We’ve recorded an experimental World War Two catapult in incredible detail ahead of a Harwell Science and Innovation Campus development.

Named the Royal Aircraft Establishment (RAE) Mark III Catapult, this device was developed to literally catapult bomber planes into the air. There are several reasons why these kinds of catapults were being developed, including being able to launch planes using shorter runways and loaded with more fuel.

This excavation, done on behalf of Carter Jonas and Bidwells, will help us understand and shine a light on this extraordinary piece of history.

Photo of archaeologists excavating the metal rail in one of the catapult arms

How did the catapult work?

This prototype was built 1938-1940 at Harwell, Oxfordshire after three years of design work. The catapult was made up of a large rotating turntable which directed aircraft towards one of the two concrete track runways that were just 82 metres long. To launch, the aircraft would be attached to an underground pneumatic ram using a towing hook.

12 Rolls-Royce Kestrel aero engines, sitting underneath the turntable, compressed air to 2,000 psi to drive the ram. This high-pressured air was then forced into the pneumatic ram, which rapidly expanded to the length of the guided track - literally catapulting the large bomber planes into the sky.

Collage of reconstructions of the plane sitting on the trackway as it would have looked when built

This catapult was part of a series of innovations and experimentations that happened in the lead up to and during World War Two. Unfortunately, this was one idea that literally never took off. The prototype catapult had several problems, including engines wearing out and the design not fitting the bomber planes it was meant for.

Never actually launching an aircraft, the project was quickly abandoned.
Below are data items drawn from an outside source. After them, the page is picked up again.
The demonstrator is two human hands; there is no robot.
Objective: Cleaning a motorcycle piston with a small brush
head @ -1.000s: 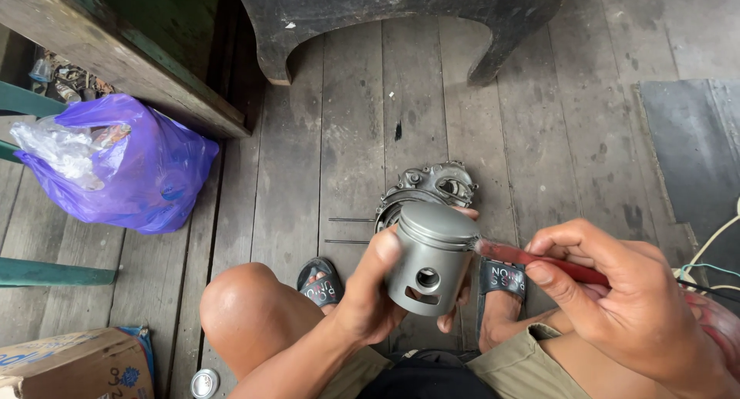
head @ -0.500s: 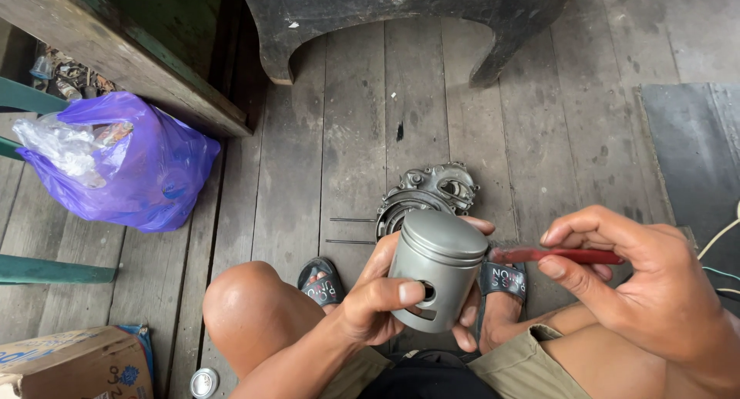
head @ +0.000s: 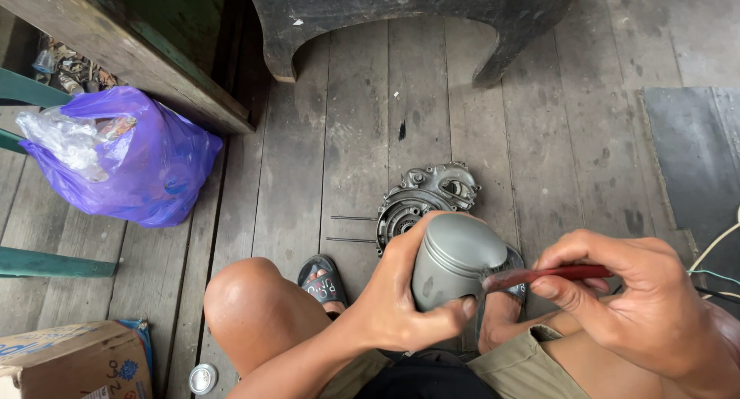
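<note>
My left hand (head: 397, 306) grips a grey metal piston (head: 455, 256), crown tilted up and away from me, thumb across its skirt. My right hand (head: 644, 310) holds a thin red-handled tool (head: 566, 273) that looks like a small brush. Its tip touches the piston's right side just below the crown. Both hands are above my knees, and I sit over a wooden plank floor.
A round metal engine cover (head: 428, 198) lies on the planks beyond the piston, with two thin rods (head: 351, 229) to its left. A purple plastic bag (head: 123, 164) sits at left, a cardboard box (head: 73, 360) at bottom left, a dark stool (head: 408, 17) ahead, a dark mat (head: 694, 152) at right.
My left hand has turned the piston, so the pin hole that faced me is now hidden. The red tool's tip has come back against the piston's side.
</note>
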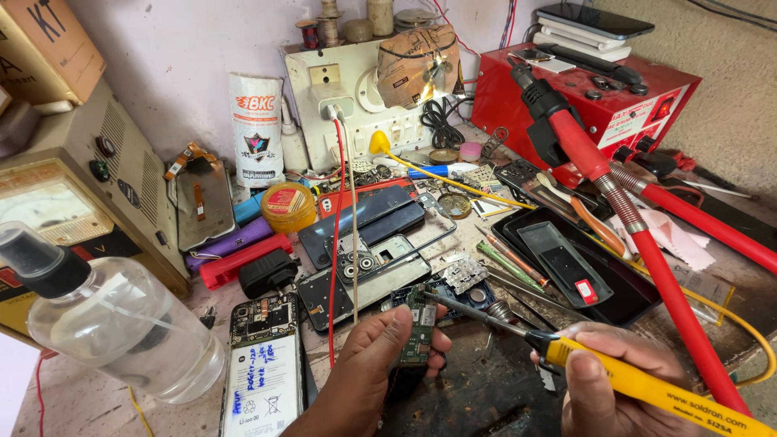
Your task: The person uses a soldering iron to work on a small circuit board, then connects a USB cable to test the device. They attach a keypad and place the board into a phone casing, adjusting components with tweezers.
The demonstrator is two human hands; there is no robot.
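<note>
Left hand (368,368) low at centre, thumb and fingers pinched on a small green circuit board (418,328) held upright just above the scarred dark bench (477,388). Right hand (603,380) wrapped tight round a glossy yellow soldering iron (647,387) — thin metal tip touching the board's top edge. Just left, an opened phone (263,364) with white battery; beyond it, a clear plastic spray bottle (113,320).
</note>
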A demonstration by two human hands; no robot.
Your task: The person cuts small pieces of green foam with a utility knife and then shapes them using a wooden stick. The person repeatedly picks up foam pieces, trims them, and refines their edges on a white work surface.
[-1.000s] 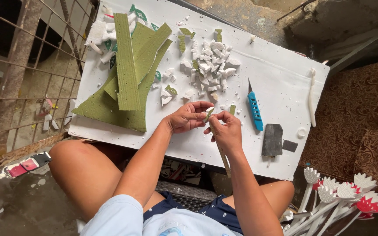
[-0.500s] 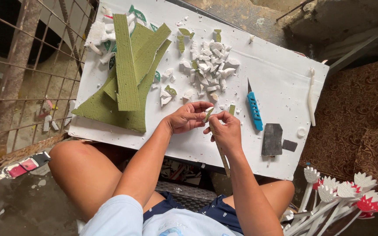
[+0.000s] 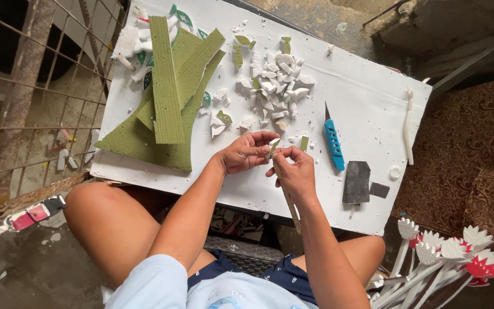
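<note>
I see the left hand and the right hand close together near the front of the white board; both pinch one small green and white piece between the fingertips, so the piece sits in the air just above the board, right between the two hands; the right hand also grips a thin stick that runs down toward six o'clock, and I think the piece is being fixed onto its top end, which is why both hands hold it so tight and so near. At one o'clock from the hands lies a blue knife, within easy reach but apart from the fingers; at twelve o'clock sits a heap of little white petals; at ten o'clock lie long green strips, stacked across each other, out of the way. A dark grey block rests at three o'clock, near the front edge. The board's front edge is right under the wrists; a metal fence closes the nine o'clock side; bare white board at two o'clock gives open room; finished flower sticks lie at four o'clock.
</note>
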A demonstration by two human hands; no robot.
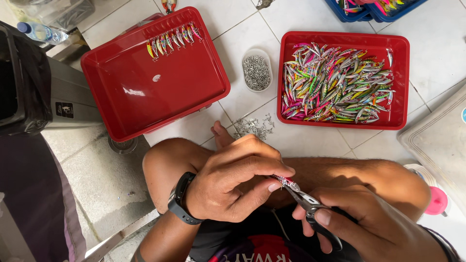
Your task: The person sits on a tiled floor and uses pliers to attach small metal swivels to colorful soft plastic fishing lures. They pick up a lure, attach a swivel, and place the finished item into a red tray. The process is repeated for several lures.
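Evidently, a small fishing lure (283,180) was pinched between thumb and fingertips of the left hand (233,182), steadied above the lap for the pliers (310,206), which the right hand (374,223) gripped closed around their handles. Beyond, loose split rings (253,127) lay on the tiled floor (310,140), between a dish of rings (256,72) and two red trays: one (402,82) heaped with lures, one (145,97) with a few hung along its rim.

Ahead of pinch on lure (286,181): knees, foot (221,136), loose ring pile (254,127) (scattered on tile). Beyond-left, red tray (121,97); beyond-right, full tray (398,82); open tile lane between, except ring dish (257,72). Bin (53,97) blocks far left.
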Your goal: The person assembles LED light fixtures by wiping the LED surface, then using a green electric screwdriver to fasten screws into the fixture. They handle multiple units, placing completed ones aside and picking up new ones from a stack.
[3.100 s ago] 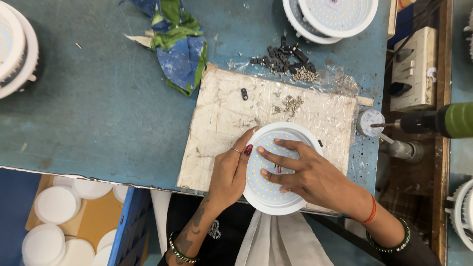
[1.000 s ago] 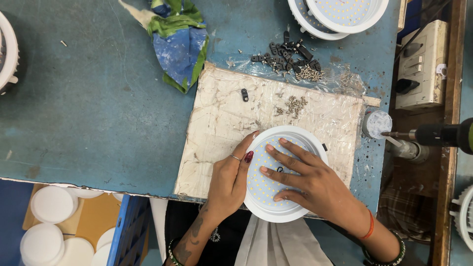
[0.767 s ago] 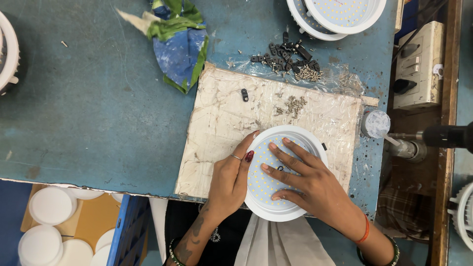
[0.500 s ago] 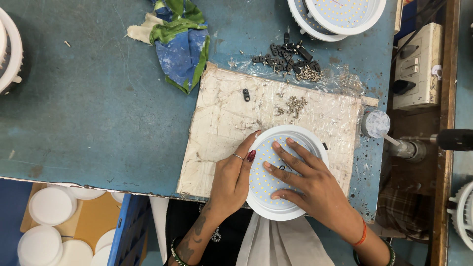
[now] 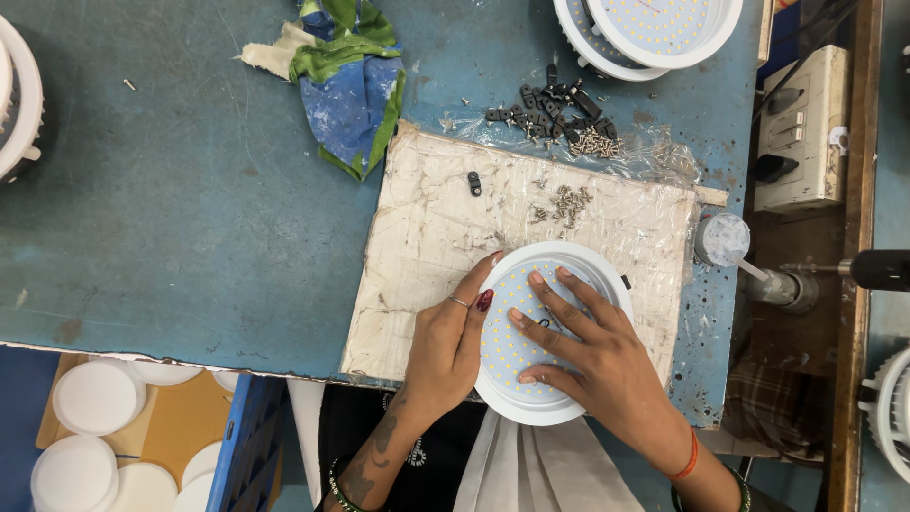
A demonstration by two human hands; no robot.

Once abandoned, the mechanism was taken out, the structure was filled in and by 1941 a normal runway was built across the end of the southern arm. However, it paved the way for other launching designs such as the CAM system used in the early part of World War Two to protect merchant ships.

What did we find?

As part of the recent works, we fully excavated the concrete remains of the catapult – which had been mostly buried since the 1940s. Although its existence was known about through historical records, this work meant the structure could be recorded in incredible detail for the first time.

Susan Porter, MOLA Project Officer, says: “This fascinating structure reminds us of the rapid experimentation and innovation of the interwar years and World War Two. Crucially, recording the location and appearance of every inch means that the catapult is preserved by record for future generations.”

Now, bringing together hundreds of photos and thousands of data points, we have faithfully recreated a 3D digital replica of the remains. This allows the public and future researchers to explore the Mark III Catapult from the comfort of their own home.

The excavations also uncovered finds from a later runway nearby, including large runway lights, roughly 1m square, and a previously unknown gun emplacement that originally defended the runway from attack.

Photo of three archaeologists inside the circular gun emplacement excavating it

What happens next?

The catapult has now been dismantled to allow construction works to continue. However, we are still carefully working through all the information we’ve captured and the finds we’ve excavated. Once this work is complete, everything will go into an archive providing a permanent and detailed record of this unusual piece of early World War Two history.